Last year more than 2000 patients with AF were referred to the Mayo Clinic Heart Rhythm Center for evaluation and management of this arrhythmia. This large referral base has served as a rich resource for recruitment of familial cases of lone AF, under the auspices of an ongoing National Institutes of Health–sponsored study. The study cohort comprises more than 250 unrelated individuals with structurally normal hearts who lack traditional risk factors for AF. Their AF was diagnosed at a mean age of 44 years.
Initial investigations at Mayo and other research centers have implicated AF as a channelopathy in a subset of patients. Indeed, mutations within some of the same genes responsible for long QT syndrome and ventricular arrhythmia have been identified in patients with AF, indicating that distinct chamber-specific rhythm disorders could share similar genetic origins.

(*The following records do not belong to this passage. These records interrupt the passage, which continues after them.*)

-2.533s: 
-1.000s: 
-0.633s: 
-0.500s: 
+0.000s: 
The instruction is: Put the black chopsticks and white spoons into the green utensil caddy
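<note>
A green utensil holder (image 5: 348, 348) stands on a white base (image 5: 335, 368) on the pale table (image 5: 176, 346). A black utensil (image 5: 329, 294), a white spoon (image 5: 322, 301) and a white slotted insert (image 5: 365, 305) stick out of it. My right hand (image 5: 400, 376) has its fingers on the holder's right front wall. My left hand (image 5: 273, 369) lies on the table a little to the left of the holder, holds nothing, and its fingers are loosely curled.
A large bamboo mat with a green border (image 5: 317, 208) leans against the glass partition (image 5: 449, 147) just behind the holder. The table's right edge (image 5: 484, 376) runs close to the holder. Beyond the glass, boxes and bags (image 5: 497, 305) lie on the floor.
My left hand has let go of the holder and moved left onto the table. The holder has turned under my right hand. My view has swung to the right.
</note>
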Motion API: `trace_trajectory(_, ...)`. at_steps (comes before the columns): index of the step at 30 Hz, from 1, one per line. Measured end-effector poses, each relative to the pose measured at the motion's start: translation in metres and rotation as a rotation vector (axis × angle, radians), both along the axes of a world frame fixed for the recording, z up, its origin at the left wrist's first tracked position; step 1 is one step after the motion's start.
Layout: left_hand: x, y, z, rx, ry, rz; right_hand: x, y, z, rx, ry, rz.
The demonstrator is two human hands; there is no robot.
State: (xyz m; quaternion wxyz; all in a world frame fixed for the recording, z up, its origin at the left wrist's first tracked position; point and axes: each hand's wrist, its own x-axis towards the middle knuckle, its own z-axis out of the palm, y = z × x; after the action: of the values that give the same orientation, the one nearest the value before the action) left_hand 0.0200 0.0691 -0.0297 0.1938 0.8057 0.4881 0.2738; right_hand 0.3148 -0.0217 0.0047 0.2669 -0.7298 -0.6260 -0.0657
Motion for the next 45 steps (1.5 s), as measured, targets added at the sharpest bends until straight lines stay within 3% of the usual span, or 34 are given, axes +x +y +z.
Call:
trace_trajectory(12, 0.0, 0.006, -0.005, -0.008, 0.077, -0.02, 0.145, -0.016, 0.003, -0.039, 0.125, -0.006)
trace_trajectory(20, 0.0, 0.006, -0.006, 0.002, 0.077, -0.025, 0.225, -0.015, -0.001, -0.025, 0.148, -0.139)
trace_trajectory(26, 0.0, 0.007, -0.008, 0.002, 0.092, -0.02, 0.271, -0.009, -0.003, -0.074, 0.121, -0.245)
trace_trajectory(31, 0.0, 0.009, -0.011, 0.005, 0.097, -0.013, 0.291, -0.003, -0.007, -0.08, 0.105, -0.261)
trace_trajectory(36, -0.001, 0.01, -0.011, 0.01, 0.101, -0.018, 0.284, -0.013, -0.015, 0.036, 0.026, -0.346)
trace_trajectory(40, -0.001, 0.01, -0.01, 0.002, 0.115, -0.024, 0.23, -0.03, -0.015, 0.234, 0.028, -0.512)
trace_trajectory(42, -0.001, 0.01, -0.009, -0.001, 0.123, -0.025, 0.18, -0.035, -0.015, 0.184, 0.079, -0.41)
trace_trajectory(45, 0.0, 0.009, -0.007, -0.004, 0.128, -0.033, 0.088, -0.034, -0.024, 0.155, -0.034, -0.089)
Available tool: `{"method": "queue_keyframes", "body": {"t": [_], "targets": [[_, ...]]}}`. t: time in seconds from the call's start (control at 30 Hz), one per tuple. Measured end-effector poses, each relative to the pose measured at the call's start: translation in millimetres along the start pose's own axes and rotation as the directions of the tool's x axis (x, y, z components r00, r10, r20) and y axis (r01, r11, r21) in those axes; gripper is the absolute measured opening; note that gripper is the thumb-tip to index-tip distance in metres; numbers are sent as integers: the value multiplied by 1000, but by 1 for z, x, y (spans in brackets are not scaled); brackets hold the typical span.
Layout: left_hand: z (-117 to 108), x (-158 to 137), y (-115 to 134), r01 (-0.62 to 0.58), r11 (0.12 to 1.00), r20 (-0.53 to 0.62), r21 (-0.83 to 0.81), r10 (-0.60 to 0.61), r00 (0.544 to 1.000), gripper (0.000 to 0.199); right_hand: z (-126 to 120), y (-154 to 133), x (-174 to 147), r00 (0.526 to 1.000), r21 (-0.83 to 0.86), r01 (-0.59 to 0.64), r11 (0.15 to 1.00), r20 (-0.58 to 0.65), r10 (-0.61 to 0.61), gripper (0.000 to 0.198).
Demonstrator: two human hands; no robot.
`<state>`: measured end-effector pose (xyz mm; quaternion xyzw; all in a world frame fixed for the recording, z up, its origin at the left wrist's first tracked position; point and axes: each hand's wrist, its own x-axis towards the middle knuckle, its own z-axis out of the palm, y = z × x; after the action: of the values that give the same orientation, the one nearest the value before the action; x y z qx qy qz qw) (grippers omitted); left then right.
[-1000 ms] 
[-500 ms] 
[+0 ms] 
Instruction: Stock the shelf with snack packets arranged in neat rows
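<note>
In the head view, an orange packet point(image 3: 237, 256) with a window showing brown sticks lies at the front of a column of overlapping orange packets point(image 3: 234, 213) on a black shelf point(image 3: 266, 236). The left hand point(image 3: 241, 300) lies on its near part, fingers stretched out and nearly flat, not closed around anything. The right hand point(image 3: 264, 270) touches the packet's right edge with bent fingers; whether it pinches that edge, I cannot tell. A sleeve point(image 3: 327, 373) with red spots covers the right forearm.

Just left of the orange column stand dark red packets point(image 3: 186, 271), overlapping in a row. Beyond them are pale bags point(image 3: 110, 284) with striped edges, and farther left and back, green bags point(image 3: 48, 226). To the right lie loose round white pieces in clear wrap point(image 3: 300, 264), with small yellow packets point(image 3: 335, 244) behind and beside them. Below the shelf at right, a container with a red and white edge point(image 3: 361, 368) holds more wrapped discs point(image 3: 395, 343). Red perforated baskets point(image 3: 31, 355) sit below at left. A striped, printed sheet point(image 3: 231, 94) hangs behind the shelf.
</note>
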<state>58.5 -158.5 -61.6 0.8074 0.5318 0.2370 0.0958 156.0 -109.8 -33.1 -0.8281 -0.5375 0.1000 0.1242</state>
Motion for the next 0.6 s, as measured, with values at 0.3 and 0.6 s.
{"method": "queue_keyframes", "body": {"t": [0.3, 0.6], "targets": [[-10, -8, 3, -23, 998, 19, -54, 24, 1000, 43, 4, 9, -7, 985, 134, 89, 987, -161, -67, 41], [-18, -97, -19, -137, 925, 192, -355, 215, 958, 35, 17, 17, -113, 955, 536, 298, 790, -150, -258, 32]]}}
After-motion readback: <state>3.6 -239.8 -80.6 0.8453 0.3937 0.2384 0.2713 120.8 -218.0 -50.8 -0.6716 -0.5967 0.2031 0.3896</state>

In vitro modeling of mutant channels showed that the extremes of atrial action potential shortening or lengthening were arrhythmogenic substrates for AF. Further investigations have revealed a synergistic gene-environment mechanism for AF and a common risk-conferring functional polymorphism.
Recruitment and phenotypic characterization of large, multigenerational families have enabled a powerful strategy for AF gene discovery that complements a direct candidate gene approach—linkage analysis. The ability to precisely map the genomic location of an unknown disease gene provides a unique opportunity to identify unsuspected molecular bases for AF. Two Mayo Clinic studies illustrate this point:
Collectively, research studies have established lone AF as a genetically heterogeneous disorder resulting from distinct molecular defects. Lone AF remains an idiopathic condition, however, in the vast majority of patients.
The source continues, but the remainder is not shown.